**Task prompt**
Count every line in the data below that includes "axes", and give only the result.

___ Recorded information

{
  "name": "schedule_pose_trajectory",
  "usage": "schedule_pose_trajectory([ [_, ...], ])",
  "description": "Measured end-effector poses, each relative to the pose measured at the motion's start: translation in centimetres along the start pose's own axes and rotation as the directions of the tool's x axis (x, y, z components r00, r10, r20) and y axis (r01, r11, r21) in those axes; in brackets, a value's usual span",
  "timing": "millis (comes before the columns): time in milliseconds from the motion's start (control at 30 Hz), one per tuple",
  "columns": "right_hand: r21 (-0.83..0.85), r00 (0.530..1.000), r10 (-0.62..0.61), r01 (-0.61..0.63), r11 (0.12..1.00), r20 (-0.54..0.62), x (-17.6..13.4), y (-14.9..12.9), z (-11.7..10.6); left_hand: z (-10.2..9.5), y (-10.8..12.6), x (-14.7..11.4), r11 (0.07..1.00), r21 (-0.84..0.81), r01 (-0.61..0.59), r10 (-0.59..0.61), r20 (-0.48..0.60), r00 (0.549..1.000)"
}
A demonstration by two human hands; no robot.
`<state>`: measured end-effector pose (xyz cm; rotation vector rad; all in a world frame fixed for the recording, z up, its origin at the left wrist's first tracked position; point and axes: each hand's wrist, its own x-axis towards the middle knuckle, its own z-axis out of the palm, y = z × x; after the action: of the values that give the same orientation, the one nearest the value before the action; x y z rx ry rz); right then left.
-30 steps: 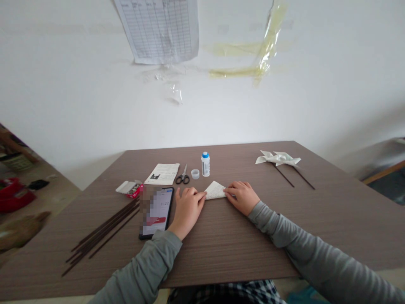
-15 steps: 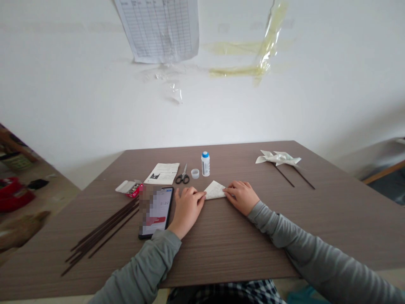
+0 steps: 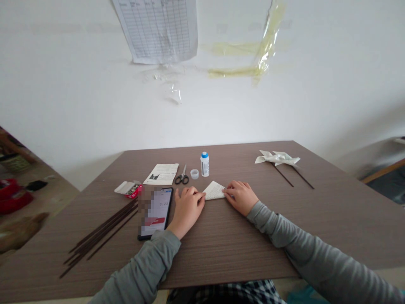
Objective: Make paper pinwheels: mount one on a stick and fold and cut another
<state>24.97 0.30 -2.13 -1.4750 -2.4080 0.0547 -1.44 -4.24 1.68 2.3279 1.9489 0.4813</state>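
Observation:
A sheet of printed paper folded into a triangle (image 3: 214, 191) lies on the table, its point facing the wall. At its left corner my left hand (image 3: 187, 207) grips the paper with fingertips closed. My right hand (image 3: 242, 196) pinches the right corner the same way. Left of my left hand lies a phone (image 3: 156, 215) with a timer on its screen. Beyond the paper a white glue bottle (image 3: 205, 164) with a blue cap stands upright, beside a small clear plastic cup or lid (image 3: 194, 173) and black-handled scissors (image 3: 182, 177).
Several dark sticks (image 3: 98, 236) lie at the left, below a small open red box (image 3: 132, 190). A stack of printed paper (image 3: 162, 174) sits behind the phone. Two paper pinwheels (image 3: 278, 158) on sticks rest at the back right. The white wall (image 3: 247, 109) borders the table's far edge.
Both hands stay on the folded paper with hardly any movement. The phone's timer has advanced by a second, and the view has shifted very slightly.

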Motion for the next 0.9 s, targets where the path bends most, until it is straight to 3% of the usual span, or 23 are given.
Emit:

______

**Response**
2